Bitcoin ATH (But Steady on the Enthusiasm)
After bouncing up and down between $100,000 and $110,000 for the last two months, bitcoin has decisively broken out.
The 16-year-old cryptocurrency reached a new peak of roughly $118,850 this morning (July 11) at 9:35 AM UTC and, as I type these words, is trading for $117,750, up roughly 5.7% in the last 24 hours.
Let’s talk numbers. More than $1.15 billion worth of shorts have been obliterated in the past 24 hours — the biggest liquidation event for bears in 2025 so far. Uncharacteristically, the move to $118k occurred on relatively low volatility, which may give us a clue as to the nature of the rally.
"Unlike past parabolic surges, this move has been a steady grind higher, orderly and largely driven by institutional flows rather than retail. So while spot is higher, realized volatility hasn’t picked up in the same way, which keeps implied vol suppressed," Pulkit Goyal, head of trading at institutional liquidity provider Orbit Markets, told CoinDesk.

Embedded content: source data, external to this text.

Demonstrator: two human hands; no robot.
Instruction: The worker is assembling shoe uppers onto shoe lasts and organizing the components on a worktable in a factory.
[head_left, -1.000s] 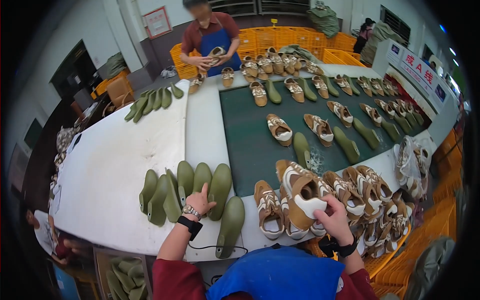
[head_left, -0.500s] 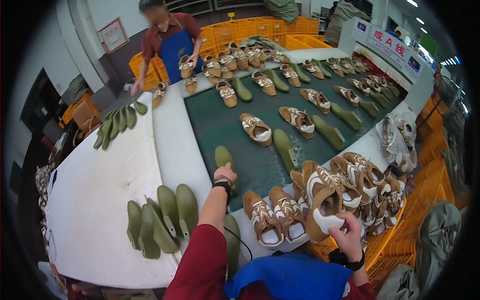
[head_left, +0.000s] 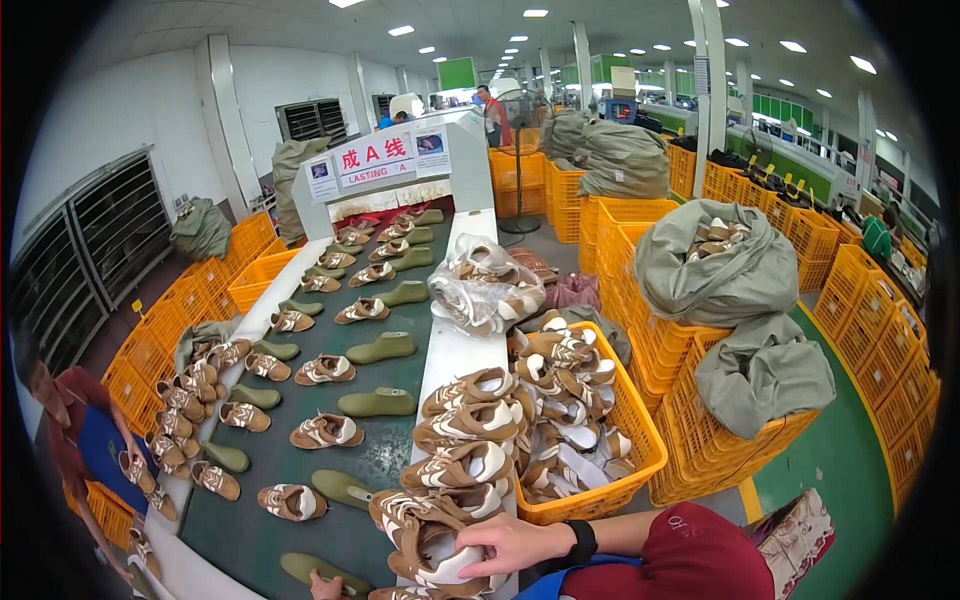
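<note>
My right hand (head_left: pixel 512 545) grips a brown and white sneaker (head_left: pixel 408 555) by its white heel, thumb inside the opening. The sneaker is held beside a row of similar sneakers (head_left: pixel 462 428) along the belt's right border. At the lower edge, my left hand (head_left: pixel 326 586) is closed on a green shoe last (head_left: pixel 300 570) lying on the dark green conveyor belt (head_left: pixel 235 545); most of that hand is cut off by the frame. Further up the belt, sneakers (head_left: pixel 328 431) lie beside green lasts (head_left: pixel 376 402).
An orange crate (head_left: pixel 648 440) full of sneakers stands right of the belt. A clear plastic bag (head_left: pixel 485 285) of shoes sits on the white border. Stacked crates (head_left: pixel 690 470) carry grey-green sacks (head_left: pixel 715 270). Across the belt, a co-worker (head_left: pixel 95 430) in a blue apron holds a sneaker.
The view has swung to the right and up, bringing the crates and hall into sight. My right hand still holds the sneaker; my left hand is still at the last.
</note>
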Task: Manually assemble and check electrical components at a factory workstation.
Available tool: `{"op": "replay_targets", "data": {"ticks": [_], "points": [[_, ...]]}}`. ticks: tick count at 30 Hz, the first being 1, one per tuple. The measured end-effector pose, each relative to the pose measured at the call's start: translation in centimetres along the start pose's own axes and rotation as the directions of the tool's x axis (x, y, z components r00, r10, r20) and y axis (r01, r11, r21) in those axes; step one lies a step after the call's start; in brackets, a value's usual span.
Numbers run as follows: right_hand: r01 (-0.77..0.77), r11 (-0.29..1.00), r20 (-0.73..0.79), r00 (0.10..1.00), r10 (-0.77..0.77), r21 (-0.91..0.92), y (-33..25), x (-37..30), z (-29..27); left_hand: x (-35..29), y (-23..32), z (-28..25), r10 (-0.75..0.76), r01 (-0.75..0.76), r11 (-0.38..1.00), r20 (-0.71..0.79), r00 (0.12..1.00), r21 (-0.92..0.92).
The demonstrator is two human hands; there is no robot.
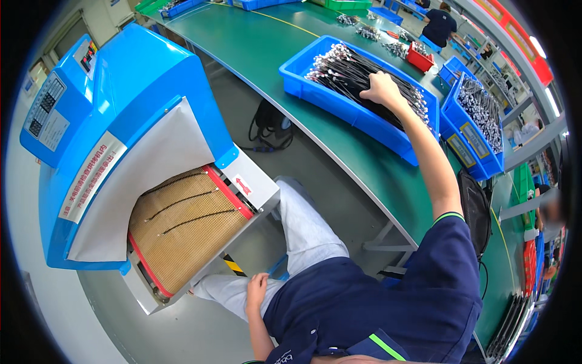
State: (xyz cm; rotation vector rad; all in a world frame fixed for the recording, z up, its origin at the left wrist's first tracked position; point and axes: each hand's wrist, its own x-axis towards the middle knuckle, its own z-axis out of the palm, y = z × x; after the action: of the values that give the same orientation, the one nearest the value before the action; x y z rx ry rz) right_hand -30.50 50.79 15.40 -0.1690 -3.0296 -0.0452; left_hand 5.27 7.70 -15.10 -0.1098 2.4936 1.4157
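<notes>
My right hand (384, 91) reaches into a long blue bin (370, 125) on the green table. Its fingers curl down on the black cables (347, 76), fingertips partly hidden among them; how many they grip cannot be told. White and silver ends show on the cables at both ends of the heap. Low in the view, my left hand (256, 292) rests on my thigh, loosely bent, with nothing visible in it. At the left, three black cables (182, 206) lie apart on the brown mesh belt (173, 252) of a blue conveyor machine (145, 67).
A second blue bin (451, 130) of cables with silver ends stands right of the first. Behind are a small red bin (419, 57) and loose bundles of parts (368, 32). A black bag (474, 206) sits by my right arm. Another person (439, 27) works far back.
</notes>
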Motion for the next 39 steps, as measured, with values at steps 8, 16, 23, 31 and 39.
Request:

Spot bitcoin ETFs, meanwhile, raked in over $1 billion in inflows on Thursday; the investment vehicles have only seen this kind of influx four times since they launched a year and a half ago. BlackRock’s IBIT also notched another record, becoming the first ETF to ever accumulate $80 billion in assets in 374 days (the previous record was held by Vanguard’s S&P 500 product, VOO, which took five times longer to reach that milestone).
Bitcoin isn’t going at it alone. Other cryptocurrencies like XLM, XRP and ADA are rising nicely, as are DeFi tokens and memecoins. OG coins like TRX, BCH, LTC, however, are moving very little. SOL and BNB haven’t benefited from the surge either. As for crypto stocks, gains have been rather mild. On the stablecoin side, the continuous supply growth of USDT and USDC seems to indicate that the rally is backed by strong liquidity.
I love green candles as much as any man, but we do have reason to curb our enthusiasm. It’s not necessarily a crypto catalyst propelling BTC to new highs so much as the U.S. dollar being weak, CoinDesk senior analyst James Van Straten argued. The digital asset has yet to make new highs against gold, benchmark equity indexes like the S&P 500 or Nasdaq, or the British pound.